Please restate, word for word, the lines below that begin at the one with "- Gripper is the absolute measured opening" and end at the one with "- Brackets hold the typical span". Leave out all other lines.
START DATASET EXTRACT
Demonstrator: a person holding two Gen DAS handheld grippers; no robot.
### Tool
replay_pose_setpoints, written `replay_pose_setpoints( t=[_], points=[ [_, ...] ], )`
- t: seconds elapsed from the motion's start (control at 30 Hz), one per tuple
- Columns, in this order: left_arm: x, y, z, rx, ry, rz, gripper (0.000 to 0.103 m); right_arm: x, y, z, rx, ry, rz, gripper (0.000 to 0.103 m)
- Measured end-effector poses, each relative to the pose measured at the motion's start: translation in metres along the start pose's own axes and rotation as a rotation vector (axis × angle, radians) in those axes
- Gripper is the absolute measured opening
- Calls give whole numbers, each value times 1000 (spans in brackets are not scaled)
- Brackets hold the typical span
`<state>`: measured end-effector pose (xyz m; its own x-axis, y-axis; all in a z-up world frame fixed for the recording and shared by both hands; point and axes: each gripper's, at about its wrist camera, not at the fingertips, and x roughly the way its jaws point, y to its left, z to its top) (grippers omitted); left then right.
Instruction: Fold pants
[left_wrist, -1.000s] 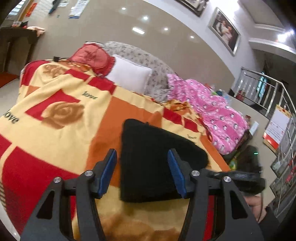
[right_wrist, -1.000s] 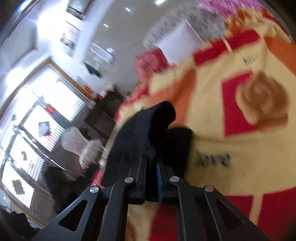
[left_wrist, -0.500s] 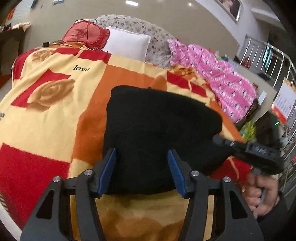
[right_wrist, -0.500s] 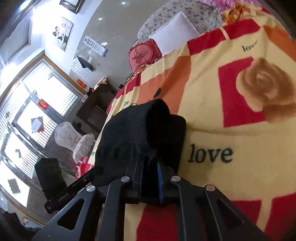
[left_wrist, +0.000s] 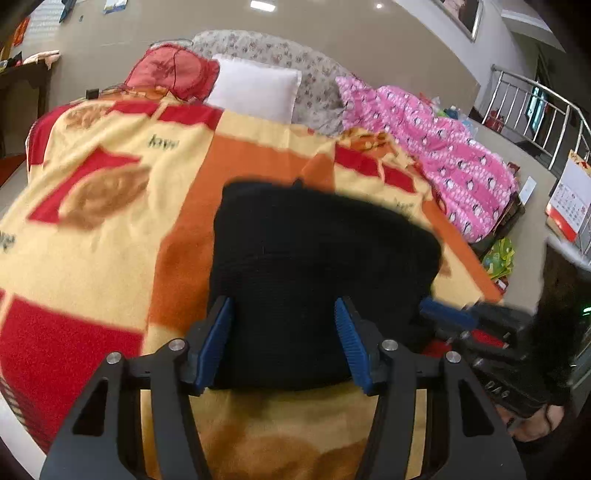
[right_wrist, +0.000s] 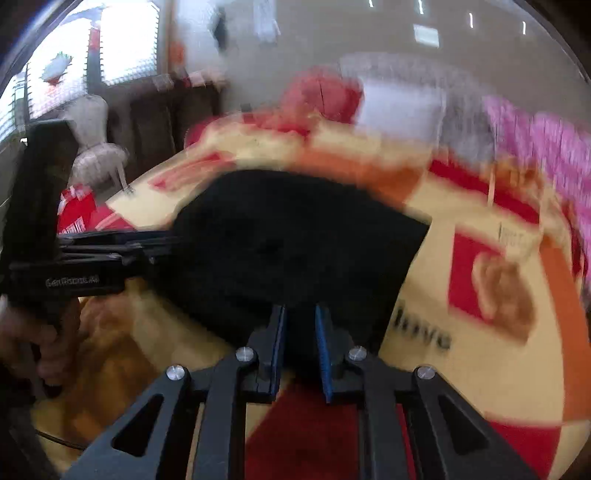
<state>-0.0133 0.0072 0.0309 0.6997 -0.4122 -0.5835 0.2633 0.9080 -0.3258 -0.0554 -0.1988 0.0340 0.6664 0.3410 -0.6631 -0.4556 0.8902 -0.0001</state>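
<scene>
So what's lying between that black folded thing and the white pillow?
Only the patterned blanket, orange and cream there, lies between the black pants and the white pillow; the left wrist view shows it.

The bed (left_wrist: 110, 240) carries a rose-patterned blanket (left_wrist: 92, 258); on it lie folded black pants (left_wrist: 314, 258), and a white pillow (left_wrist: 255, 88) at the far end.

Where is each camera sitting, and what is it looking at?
Left wrist view: sits on the left gripper, looking along its wide-apart fingers over the black pants on the blanket towards the white pillow; the right gripper shows at right.
Right wrist view: sits on the right gripper, looking along its slightly parted fingers at the pants; very blurred; the left gripper shows at left.
Shared: pants, blanket, pillow, each other's gripper.
</scene>
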Motion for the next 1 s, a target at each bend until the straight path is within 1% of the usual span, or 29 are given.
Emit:
replay_pose_setpoints(
  t=[0.07,0.13,0.17,0.23,0.27,0.3,0.33,0.43,0.53,0.6,0.67,0.7,0.73,0.8,0.83,0.87,0.93,0.97,1.0],
  points=[
    [-7,-11,23,55,-74,-21,55,-1,-6,1,39,3,25,15],
    [0,-13,40,76,-85,-13,55,-2,-8,2,43,-1,29,15],
    [10,-10,50,65,-72,-16,55,-3,-9,2,44,-1,31,15],
    [40,1,61,24,17,-36,55,-4,-8,1,46,-4,32,15],
    [60,7,62,9,86,-32,55,-4,-7,0,47,-6,33,15],
    [74,11,60,11,116,-30,55,-1,-7,1,49,-7,33,15],
    [80,13,60,28,106,-36,57,-1,-8,2,51,-9,33,15],
    [83,19,62,-12,125,-69,56,2,-10,0,58,-11,37,15],
    [79,14,55,29,93,-47,57,2,-15,2,84,-6,55,17],
    [77,13,53,32,77,-39,57,-4,-22,8,127,-7,81,19],
    [78,13,54,30,74,-36,57,-18,-33,21,178,-83,69,19],
    [77,13,54,33,72,-33,57,-23,-38,28,193,-113,45,19],
    [77,12,54,35,70,-30,57,-24,-44,39,204,-139,4,20],
    [77,12,53,38,66,-24,57,-15,-51,51,206,-144,-22,22],
    [77,11,53,40,64,-21,57,-3,-55,56,211,-123,-13,22],
    [77,11,53,41,62,-19,57,16,-60,57,218,-77,-4,22],
    [77,10,53,47,59,-7,57,58,-68,50,245,58,4,22],
    [76,10,53,49,58,-6,57,60,-72,45,266,-6,18,21],
    [75,10,53,48,56,-7,57,62,-77,43,298,-6,42,21]
  ],
)
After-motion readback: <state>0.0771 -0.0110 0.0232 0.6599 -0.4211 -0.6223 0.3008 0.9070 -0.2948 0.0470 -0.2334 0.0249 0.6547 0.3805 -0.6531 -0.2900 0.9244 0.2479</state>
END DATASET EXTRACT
• [REPLY TO THE TASK]:
- Gripper is the absolute measured opening
- Calls give whole numbers, each value times 1000 (spans in brackets are not scaled)
- Brackets hold the typical span

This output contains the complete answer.